В качестве образца подлинно современного детективного романа я бы рискнул привести «Точки и линии» японского писателя Сейте Мацумото. Это в полном смысле слова превосходный реалистический роман, объединивший, причем очень органично, обе главные тенденции детектива: напряженный интеллектуальный поиск и стремительное преследование. Они начинаются с первых страниц, когда на Касийском взморье обнаруживают трупы мужчины и женщины. И сразу же искушенного знатока подстерегает первый сюрприз, который мгновенно сводит на нет любую попытку воспользоваться схемой. Оказывается, в Японии с древних времен существует обычай самоубийства влюбленных. Причем настолько распространенный, что полиция, обнаружив трупы мужчины и женщины, ушедших из жизни по сговору, обычно ограничивается поверхностным расследованием. С этого места нам становится трудно уследить за помощником инспектора второго сыскного отдела Токийского департамента полиции Киити Михара. Скрупулезное перечисление это недвусмысленно хоронит образ Великого Сыщика, лишний раз напоминая, что Михара только рядовой чиновник. Читая роман, быстро убеждаешься в том, что ни богатый опыт решения детективных шарад, ни строгая логика, ни интуиция не помогут определить преступника. Все построено на нюансах, на предположениях, недостоверных и зыбких, на внезапных ассоциациях. Скорее сам колорит Японии, ее литература, где с осязаемой тонкостью и грустью говорится о японских лаках и древней керамике, гравюрах и чайной церемонии, символике цветов, узорах на кимоно и прическе замужних женщин, позволят проникнуть за тончайший и непроницаемый полог тайны. Но и это иллюзия, потому что роман предназначен прежде всего для японского читателя. Тем более что вскоре фабула повествования окончательно подчинит нас, мягко заглушив последние попытки контригры. Да и возможно ли предположить свое неосязаемое партнерство Киити Михаре в тот момент, когда он (опираясь на всю мощь полицейского аппарата!) начинает накладывать на маршрутную сетку поездок хронику расследования? Что могут поведать сухие точки и линии железнодорожного расписания? Скупые маршруты воздушных рейсов? И кому, кроме самого Михары, дано сразу ощутить всю глубину «версии о четырех минутах», когда, стоя на платформе тринадцатого пути, можно увидеть экспресс Аскадзе, который отправляется в 18.30 с пятнадцатого пути?

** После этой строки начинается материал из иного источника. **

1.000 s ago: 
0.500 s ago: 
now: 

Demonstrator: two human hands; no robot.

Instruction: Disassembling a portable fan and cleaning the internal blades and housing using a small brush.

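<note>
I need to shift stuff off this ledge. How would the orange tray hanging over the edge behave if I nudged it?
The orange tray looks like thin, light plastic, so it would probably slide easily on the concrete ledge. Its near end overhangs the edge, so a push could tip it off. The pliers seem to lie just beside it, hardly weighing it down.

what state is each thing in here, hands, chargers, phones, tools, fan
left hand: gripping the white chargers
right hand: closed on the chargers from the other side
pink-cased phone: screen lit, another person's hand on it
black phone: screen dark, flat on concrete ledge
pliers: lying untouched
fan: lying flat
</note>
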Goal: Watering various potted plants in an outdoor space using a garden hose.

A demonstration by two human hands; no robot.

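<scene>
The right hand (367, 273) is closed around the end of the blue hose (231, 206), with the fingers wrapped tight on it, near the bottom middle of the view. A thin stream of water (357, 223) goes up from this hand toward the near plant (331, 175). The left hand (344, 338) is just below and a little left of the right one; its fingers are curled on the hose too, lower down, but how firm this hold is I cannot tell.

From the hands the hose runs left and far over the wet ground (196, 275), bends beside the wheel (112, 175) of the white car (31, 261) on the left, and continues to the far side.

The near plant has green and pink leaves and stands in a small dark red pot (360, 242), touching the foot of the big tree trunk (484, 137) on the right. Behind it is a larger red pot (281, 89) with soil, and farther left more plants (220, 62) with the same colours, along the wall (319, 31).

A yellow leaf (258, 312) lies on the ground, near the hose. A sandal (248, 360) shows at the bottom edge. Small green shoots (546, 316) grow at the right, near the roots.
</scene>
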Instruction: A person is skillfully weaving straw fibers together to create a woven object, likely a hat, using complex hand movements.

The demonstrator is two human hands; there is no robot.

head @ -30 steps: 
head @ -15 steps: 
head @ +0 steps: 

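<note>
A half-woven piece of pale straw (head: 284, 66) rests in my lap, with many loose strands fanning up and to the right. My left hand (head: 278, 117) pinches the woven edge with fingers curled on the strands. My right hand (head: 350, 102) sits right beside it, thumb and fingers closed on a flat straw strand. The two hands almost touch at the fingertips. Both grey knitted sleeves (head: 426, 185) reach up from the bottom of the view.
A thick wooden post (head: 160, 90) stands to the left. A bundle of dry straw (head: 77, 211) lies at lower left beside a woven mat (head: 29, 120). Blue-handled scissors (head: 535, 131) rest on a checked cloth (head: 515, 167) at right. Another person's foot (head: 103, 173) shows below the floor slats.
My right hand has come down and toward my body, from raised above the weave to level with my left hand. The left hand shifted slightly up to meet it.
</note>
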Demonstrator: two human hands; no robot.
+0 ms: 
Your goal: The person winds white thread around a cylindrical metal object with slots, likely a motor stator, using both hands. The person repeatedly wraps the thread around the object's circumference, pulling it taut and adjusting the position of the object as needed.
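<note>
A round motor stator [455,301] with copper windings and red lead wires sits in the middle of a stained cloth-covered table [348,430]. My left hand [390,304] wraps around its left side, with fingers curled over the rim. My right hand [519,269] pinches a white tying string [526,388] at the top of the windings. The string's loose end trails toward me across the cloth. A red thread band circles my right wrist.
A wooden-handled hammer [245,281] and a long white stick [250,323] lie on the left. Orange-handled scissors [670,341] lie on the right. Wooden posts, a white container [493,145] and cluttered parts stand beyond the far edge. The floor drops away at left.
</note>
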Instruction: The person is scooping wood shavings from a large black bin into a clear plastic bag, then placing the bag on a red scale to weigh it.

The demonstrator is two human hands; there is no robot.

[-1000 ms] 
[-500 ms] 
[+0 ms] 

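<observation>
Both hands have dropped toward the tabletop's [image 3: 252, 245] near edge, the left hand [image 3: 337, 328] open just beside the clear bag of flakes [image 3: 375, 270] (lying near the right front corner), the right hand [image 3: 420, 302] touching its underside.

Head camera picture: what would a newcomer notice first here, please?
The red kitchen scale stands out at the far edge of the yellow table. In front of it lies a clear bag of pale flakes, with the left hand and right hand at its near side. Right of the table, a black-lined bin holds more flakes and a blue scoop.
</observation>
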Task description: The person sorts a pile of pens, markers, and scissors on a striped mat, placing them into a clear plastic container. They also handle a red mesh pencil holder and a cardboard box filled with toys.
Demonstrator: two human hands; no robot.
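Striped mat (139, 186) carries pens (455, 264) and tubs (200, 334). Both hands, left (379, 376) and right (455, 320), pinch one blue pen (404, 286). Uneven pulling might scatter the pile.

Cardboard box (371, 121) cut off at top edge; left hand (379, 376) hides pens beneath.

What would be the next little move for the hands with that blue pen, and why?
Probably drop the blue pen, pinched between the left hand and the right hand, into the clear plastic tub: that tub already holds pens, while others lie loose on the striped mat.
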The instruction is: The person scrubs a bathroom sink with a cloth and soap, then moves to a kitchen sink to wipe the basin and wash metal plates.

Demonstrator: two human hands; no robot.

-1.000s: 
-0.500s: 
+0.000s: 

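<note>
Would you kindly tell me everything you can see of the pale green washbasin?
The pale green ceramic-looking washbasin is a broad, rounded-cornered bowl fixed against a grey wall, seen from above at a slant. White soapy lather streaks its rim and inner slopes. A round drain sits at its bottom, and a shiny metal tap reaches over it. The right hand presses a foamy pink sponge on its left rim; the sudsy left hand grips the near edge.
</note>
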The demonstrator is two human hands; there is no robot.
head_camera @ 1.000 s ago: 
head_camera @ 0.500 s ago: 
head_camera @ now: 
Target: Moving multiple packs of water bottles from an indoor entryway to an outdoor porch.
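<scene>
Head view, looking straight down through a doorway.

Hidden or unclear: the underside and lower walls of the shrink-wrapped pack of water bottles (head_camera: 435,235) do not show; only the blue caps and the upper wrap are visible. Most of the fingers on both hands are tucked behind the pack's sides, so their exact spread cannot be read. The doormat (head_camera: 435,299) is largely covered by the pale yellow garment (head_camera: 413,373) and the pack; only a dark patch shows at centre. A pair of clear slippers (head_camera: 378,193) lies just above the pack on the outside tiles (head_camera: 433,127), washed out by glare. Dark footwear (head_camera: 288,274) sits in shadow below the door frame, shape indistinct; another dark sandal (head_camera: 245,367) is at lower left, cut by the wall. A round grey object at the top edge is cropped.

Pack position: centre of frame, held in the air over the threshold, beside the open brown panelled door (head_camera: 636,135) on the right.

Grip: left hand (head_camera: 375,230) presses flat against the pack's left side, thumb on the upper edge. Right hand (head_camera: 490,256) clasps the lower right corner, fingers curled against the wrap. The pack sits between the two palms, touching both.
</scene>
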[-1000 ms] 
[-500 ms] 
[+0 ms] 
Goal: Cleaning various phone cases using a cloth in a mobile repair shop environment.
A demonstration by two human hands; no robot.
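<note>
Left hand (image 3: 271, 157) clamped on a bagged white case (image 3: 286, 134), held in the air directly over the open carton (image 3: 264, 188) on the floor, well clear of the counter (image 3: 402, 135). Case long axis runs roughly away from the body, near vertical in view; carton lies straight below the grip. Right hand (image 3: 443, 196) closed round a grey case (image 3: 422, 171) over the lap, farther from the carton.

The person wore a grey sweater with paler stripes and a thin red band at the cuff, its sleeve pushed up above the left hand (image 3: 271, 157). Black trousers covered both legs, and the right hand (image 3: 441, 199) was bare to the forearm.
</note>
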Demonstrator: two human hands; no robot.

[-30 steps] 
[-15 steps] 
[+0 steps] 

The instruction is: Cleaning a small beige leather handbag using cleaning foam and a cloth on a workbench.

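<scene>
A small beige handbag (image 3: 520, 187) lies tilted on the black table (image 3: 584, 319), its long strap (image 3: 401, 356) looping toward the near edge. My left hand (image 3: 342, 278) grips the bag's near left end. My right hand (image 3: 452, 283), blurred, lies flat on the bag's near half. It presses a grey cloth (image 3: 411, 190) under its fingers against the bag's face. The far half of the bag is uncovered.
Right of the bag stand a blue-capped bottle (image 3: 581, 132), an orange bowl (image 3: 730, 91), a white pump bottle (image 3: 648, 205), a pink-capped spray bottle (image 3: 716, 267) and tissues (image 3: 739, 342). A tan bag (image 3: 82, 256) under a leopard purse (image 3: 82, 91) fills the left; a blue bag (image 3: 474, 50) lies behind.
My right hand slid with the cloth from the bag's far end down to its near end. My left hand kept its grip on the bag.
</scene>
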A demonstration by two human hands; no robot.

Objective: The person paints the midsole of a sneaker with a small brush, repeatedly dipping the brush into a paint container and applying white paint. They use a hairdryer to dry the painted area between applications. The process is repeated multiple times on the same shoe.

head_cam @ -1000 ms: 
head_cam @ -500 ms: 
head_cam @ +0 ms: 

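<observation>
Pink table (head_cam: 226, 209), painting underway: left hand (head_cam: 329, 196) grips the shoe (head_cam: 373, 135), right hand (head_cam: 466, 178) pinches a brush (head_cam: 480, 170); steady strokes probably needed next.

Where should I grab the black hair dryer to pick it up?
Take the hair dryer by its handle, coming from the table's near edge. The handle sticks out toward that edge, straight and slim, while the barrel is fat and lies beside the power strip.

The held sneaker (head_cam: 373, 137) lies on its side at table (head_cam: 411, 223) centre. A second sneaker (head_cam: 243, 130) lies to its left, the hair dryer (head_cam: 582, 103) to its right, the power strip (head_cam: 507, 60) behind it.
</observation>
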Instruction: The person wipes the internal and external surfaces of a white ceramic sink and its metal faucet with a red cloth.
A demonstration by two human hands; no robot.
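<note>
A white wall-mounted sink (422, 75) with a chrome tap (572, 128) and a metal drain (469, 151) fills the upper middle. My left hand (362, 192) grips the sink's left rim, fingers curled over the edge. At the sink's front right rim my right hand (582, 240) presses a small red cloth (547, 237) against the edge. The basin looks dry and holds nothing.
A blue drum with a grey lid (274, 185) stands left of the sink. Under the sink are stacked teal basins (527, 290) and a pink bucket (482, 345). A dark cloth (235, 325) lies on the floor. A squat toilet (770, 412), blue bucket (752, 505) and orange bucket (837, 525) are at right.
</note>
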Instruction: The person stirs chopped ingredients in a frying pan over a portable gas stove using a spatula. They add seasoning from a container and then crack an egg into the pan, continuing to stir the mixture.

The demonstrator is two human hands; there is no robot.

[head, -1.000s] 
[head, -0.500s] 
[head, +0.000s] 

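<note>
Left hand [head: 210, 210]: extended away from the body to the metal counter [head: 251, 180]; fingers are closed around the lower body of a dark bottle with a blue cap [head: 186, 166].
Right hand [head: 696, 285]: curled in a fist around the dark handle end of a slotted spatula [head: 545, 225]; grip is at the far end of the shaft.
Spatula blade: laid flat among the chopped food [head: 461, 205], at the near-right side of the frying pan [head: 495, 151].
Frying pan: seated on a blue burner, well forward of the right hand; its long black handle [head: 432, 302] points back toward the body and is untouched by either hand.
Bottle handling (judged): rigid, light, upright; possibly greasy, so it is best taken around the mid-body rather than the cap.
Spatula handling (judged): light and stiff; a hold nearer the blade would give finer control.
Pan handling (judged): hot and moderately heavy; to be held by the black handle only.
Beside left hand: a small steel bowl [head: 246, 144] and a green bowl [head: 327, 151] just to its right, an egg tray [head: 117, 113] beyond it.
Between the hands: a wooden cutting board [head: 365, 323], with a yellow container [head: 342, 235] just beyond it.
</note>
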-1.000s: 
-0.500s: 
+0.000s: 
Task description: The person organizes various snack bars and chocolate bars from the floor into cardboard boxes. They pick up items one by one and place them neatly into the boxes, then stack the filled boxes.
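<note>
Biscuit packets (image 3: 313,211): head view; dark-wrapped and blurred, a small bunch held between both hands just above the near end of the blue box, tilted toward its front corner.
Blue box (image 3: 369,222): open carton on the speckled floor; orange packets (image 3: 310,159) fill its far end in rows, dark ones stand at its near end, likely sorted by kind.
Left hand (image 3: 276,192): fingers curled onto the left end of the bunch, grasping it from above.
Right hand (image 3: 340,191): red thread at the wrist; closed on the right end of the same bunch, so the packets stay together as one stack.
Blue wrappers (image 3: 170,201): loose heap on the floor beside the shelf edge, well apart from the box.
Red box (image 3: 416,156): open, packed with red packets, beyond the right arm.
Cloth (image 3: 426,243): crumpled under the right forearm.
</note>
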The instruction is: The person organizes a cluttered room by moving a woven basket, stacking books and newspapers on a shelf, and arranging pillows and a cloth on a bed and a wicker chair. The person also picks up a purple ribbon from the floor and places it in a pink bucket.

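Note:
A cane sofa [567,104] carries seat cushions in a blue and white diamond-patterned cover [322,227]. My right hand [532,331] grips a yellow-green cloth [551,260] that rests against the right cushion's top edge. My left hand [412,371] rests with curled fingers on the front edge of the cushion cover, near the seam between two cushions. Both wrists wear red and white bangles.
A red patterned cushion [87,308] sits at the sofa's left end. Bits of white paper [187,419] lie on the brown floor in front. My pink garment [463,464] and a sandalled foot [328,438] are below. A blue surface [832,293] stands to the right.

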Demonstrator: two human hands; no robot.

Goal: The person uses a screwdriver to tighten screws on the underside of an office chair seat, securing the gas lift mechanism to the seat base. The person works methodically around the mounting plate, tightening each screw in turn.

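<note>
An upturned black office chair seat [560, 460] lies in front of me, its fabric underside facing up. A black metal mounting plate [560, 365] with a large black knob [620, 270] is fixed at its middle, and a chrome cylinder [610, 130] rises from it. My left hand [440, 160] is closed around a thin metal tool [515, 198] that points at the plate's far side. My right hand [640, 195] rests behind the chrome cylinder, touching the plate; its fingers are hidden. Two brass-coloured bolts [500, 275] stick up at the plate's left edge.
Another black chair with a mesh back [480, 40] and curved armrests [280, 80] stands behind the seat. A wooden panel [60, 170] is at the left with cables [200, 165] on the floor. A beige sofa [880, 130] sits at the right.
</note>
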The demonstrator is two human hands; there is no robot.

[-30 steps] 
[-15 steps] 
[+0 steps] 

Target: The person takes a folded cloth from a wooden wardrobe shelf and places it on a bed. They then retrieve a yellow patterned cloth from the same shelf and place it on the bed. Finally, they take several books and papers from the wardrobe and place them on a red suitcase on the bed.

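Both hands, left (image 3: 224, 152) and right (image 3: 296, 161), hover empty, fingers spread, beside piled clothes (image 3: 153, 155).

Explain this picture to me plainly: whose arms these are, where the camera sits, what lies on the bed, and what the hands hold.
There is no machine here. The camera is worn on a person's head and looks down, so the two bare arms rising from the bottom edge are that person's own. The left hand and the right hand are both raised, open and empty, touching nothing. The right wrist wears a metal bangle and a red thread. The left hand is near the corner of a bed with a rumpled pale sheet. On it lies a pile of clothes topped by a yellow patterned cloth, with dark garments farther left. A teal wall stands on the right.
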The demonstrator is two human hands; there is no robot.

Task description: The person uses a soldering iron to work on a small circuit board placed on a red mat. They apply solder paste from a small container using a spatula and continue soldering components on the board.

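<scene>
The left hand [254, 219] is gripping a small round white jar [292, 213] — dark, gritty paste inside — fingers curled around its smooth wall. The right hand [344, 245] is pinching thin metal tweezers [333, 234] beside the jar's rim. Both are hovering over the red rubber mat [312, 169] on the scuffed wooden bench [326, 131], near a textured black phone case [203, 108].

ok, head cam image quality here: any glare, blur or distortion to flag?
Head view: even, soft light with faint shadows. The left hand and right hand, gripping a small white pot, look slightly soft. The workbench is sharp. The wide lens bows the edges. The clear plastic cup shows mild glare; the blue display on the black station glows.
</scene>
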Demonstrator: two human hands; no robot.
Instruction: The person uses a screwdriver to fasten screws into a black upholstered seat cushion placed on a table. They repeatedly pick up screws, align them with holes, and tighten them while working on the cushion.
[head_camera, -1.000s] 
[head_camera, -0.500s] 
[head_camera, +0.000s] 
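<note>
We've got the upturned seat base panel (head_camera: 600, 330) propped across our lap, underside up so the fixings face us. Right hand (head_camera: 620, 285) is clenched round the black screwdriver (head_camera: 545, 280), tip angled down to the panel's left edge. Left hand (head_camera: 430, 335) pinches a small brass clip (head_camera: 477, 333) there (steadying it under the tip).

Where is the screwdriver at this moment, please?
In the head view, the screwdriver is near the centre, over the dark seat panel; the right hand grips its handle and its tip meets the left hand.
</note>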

А это — я специально выделил слова «маршрут», «расписание» — и есть ключ к расследованию!
«Я лежу в постели и смотрю на свои тонкие пальцы, а по всей стране бегут поезда и одновременно останавливаются на разных станциях. Самые различные люди, шагая по своему жизненному пути, входят в вагоны и выходят из вагонов. А поезда идут во всех направлениях и иногда встречаются на какой-нибудь станции. И я уже знаю, где и когда они встретятся. Мне становится весело. Встреча поездов… Она неизбежна, она предопределена заранее, эта встреча во времени. А встреча людей, едущих в них, встреча в пространстве, — чистая случайность. И я фантазирую и вижу, как по всей земле в это мгновение сталкиваются миллионы человеческих жизней. Я могу по-своему представлять эти жизни — ведь они не втиснуты ни в какие рамки. И эта моя фантазия гораздо увлекательнее, чем романы, созданные чужим воображением».
Мне вспомнились эти строки на одной из сотен платформ Токио-сентрал, самого большого вокзала в мире. Я вновь припомнил их, прочитав роман Браннера. Право, они позволяют сравнить детективный роман — опять-таки лучшие и пока редкие его образцы — с экспрессом, который вырвался из длинного темного туннеля с одной колеей на ослепительный простор. Впереди переплетение рельсов, светофоры, виадуки, мосты и еще неизвестно, какие пути откроют автоматические стрелки…
А вот сзади осталась камерная сцена, где разыгрывались любительские спектакли с ограниченным числом действующих лиц, а главное действующее лицо сменило увлекательное хобби сыщика на твердую зарплату в полицейском управлении. Прощай, Великий Сыщик! Вместе с тобой исчезла последняя схема, последняя ширма, отделяющая мир детектива от мира реальных людей. Осталась только основная пружина — острый конфликт между преступником и представителями правосудия: следователем, криминалистом, прокурором. Иными словами, чудаковатого машиниста сменила профессиональная поездная бригада и гала-представление идет теперь на сцене изменчивой, как сама жизнь. Итак, сцена — жизнь, но, вот беда, в романе Браннера мы встретим не только приметы долгожданной нови, но и возврат к, казалось бы, преодоленному прошлому. Причем в какой форме: словно бы напоказ! И тут мы подходим к заключительному этапу нашего пока чисто литературного расследования — к моделированию, к излюбленной игре научной фантастики.